‘Feminicídio é endêmico no Brasil, uma chaga’, diz maior entidade da magistratura
A Associação dos Magistrados Brasileiros divulgou nota de repúdio nesta sexta, 25, contra o assassinato da juíza Viviane Vieira do Amaral Arronenzi, do Tribunal de Justiça do Rio, que foi morta pelo ex-marido na frente das três filhas na véspera do Natal. O engenheiro Paulo José Arronenzi, de 52 anos, foi preso em flagrante e o crime foi gravado por uma testemunha.
A manifestação da entidade, subscrita pela presidente Renata Gil, expressa indignação com o feminicídio, tratando-o como uma “chaga”.
“Como maior entidade representativa dos juízes e desembargadores do País, a AMB repudia com veemência casos de feminicídio e defende o uso de todos os instrumentos legais disponíveis para o combate à violência doméstica, além do aperfeiçoamento da legislação”, afirma. “A magistratura zela para que os crimes sejam elucidados com a maior rapidez, exige a pronta apuração de delitos cujos indícios apontam para o crime de assassinato pela condição de mulher, e para que os culpados sejam punidos com o rigor da Lei”.
Mais cedo, o presidente do Supremo Tribunal Federal, ministro Luiz Fux, divulgou comunicado afirmando ser “urgente” o debate sobre violência doméstica no País e que a Corte e o Conselho Nacional de Justiça (CNJ) “se comprometem com o desenvolvimento de ações que identifiquem a melhor forma de prevenir e de erradicar” este tipo de crime.
Viviane Vieira do Amaral Arronenzi, de 45 anos, foi morta a facadas pelo ex-marido na frente das três filhas. O crime ocorreu por volta das 18h30, quando a juíza levava as três filhas (duas gêmeas de 7 anos e uma de 9 anos) para passar o Natal com o pai. Ela se encontrou com Paulo Arronenzi na rua Raquel de Queiroz. No vídeo que chegou a circular nas redes sociais e está sendo usado como prova pela polícia, o ex-marido ataca a juíza na frente das filhas, a despeito dos pedidos das meninas para que parasse.

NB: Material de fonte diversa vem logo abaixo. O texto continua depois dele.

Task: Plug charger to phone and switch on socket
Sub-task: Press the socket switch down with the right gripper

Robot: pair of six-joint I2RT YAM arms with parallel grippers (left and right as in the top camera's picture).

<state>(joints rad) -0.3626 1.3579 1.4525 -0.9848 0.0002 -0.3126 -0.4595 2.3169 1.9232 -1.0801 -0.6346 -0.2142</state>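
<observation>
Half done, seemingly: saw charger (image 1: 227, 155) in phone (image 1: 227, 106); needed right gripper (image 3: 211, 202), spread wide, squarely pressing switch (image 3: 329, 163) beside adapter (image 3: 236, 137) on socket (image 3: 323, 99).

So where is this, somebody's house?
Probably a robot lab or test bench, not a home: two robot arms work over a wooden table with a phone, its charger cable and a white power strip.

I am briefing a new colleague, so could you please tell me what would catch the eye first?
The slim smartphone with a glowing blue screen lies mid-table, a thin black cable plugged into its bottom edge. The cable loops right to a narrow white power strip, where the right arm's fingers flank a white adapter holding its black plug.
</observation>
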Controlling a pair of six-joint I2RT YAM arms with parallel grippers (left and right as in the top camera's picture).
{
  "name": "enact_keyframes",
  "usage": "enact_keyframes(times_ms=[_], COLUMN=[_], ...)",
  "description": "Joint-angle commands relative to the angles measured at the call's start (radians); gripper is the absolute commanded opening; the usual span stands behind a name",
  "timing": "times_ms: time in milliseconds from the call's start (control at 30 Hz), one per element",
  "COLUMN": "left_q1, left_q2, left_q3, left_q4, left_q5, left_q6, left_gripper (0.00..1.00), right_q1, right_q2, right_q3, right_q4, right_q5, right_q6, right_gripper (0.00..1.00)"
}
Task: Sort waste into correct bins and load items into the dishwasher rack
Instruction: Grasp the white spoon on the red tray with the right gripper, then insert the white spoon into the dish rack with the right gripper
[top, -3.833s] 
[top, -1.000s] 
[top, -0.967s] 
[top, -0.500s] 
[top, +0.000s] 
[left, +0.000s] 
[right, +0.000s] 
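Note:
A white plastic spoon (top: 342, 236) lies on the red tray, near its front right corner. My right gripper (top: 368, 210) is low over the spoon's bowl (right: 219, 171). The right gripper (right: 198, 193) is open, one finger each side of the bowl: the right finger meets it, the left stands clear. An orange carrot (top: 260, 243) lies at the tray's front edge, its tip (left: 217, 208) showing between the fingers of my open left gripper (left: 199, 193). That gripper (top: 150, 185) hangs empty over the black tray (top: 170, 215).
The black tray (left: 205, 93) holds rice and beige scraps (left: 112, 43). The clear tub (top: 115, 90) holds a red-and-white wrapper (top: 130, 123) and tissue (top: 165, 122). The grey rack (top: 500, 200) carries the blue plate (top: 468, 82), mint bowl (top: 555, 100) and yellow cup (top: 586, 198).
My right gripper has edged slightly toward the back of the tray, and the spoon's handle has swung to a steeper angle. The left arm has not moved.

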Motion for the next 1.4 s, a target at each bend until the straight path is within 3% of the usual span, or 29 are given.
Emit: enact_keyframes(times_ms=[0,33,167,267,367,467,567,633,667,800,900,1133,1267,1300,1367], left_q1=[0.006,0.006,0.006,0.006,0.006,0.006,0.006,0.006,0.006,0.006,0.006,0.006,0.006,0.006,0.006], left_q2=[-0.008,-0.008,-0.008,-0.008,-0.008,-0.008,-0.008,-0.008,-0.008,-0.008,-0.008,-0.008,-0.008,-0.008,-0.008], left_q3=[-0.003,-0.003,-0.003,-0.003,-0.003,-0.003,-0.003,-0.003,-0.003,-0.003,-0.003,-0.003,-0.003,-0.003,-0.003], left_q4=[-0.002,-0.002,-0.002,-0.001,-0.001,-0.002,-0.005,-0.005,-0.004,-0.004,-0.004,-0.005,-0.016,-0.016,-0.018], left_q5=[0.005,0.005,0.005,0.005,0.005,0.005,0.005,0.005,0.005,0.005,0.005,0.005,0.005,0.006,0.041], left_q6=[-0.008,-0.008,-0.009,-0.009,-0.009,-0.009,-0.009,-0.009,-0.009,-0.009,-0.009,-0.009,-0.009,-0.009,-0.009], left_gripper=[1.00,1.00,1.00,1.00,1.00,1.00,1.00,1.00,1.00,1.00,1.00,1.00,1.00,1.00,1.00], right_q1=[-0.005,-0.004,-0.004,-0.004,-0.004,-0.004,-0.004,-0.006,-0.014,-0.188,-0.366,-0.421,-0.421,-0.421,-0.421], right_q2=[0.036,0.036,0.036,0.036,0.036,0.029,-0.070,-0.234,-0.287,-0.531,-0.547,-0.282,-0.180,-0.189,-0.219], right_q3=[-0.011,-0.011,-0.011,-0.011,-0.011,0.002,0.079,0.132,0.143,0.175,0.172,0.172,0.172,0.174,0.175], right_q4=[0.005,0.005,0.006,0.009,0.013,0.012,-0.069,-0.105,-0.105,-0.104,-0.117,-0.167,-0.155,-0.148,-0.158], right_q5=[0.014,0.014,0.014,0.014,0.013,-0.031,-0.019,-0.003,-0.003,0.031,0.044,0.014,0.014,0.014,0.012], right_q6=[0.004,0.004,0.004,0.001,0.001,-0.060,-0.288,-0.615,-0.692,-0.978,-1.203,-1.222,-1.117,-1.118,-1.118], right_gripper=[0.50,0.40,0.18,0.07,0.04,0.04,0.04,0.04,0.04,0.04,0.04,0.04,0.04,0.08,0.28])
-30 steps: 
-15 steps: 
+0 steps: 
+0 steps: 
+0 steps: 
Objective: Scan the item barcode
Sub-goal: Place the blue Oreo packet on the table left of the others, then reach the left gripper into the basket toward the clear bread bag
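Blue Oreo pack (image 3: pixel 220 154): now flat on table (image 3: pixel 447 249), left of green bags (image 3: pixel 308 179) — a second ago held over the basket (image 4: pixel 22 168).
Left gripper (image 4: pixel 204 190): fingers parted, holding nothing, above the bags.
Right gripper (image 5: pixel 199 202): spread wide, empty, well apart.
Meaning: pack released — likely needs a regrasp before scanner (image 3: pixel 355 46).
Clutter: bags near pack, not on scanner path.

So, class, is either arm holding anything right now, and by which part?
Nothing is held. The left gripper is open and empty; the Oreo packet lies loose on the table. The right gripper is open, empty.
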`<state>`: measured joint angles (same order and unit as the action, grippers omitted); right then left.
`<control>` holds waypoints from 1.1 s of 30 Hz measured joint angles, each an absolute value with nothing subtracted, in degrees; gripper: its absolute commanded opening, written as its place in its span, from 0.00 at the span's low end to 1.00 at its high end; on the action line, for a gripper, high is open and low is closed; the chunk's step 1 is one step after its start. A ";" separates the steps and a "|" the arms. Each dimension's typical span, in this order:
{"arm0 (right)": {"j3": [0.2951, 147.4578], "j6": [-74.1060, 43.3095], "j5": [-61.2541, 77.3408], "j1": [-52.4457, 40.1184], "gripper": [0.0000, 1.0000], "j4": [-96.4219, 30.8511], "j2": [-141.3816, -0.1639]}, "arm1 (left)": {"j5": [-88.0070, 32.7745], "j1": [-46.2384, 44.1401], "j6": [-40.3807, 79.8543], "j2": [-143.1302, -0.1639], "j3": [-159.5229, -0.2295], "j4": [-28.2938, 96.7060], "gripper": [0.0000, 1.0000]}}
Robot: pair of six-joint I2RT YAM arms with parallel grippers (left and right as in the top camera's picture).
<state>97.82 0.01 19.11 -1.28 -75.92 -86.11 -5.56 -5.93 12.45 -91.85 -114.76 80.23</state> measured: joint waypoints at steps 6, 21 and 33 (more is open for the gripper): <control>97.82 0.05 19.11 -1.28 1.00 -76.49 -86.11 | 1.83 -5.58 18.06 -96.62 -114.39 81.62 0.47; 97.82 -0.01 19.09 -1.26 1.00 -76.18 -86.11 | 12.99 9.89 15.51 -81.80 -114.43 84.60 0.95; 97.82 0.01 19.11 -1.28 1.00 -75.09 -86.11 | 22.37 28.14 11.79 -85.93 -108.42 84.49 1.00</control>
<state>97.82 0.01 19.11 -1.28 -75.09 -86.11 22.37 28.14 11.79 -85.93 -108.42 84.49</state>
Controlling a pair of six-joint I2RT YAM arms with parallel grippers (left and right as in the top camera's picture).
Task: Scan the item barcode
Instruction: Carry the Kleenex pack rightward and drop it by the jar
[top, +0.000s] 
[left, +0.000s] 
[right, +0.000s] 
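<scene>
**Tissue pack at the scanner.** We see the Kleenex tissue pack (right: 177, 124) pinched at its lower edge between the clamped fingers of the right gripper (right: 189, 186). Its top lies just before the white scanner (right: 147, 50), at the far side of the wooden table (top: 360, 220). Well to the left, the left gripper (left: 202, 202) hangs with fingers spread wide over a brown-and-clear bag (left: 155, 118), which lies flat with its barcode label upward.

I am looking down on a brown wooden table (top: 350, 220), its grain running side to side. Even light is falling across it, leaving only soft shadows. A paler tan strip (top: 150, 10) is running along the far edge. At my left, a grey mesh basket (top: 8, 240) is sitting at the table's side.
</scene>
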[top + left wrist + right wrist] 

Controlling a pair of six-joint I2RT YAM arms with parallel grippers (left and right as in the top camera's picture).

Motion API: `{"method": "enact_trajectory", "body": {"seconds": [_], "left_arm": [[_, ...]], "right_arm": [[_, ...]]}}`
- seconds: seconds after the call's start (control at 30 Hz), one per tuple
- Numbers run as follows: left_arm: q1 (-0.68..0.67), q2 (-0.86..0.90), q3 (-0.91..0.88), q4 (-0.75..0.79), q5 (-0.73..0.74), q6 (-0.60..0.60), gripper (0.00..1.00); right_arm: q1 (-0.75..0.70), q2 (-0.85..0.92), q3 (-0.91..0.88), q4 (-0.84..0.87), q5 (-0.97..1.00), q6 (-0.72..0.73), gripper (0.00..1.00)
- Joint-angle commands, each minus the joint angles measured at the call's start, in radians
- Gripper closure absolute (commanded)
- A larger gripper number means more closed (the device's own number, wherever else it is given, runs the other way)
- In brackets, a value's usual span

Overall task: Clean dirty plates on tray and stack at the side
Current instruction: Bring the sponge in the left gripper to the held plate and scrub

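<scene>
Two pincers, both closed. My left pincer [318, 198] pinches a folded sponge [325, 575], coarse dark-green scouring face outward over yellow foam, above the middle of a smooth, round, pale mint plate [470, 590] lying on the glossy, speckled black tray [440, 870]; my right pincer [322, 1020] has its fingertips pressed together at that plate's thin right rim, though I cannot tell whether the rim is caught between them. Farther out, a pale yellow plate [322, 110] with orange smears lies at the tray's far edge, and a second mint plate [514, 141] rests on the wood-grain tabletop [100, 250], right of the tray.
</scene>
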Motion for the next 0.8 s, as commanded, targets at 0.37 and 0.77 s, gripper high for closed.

Testemunhas ainda pediram socorro aos guardas municipais do 2º SubGrupamento de Operações de Praia, que estavam na base ao lado do Bosque da Barra, próximo ao local do crime. Os agentes encontraram a juíza desacordada, caída ao chão. Apontado por testemunhas como autor do crime, Arronenzi foi preso pelos guardas municipais sem mostrar resistência.
Há três meses, Viviane denunciou Arronenzi por lesão corporal e ameaças. O próprio Tribunal de Justiça do Rio providenciou uma escolta para a magistrada, mas ela abriu mão da proteção. Em 2007, uma ex-namorada de Arronenzi já havia denunciado o engenheiro por agressão.
O enterro está marcado para a manhã deste sábado, 26, no Cemitério do Caju.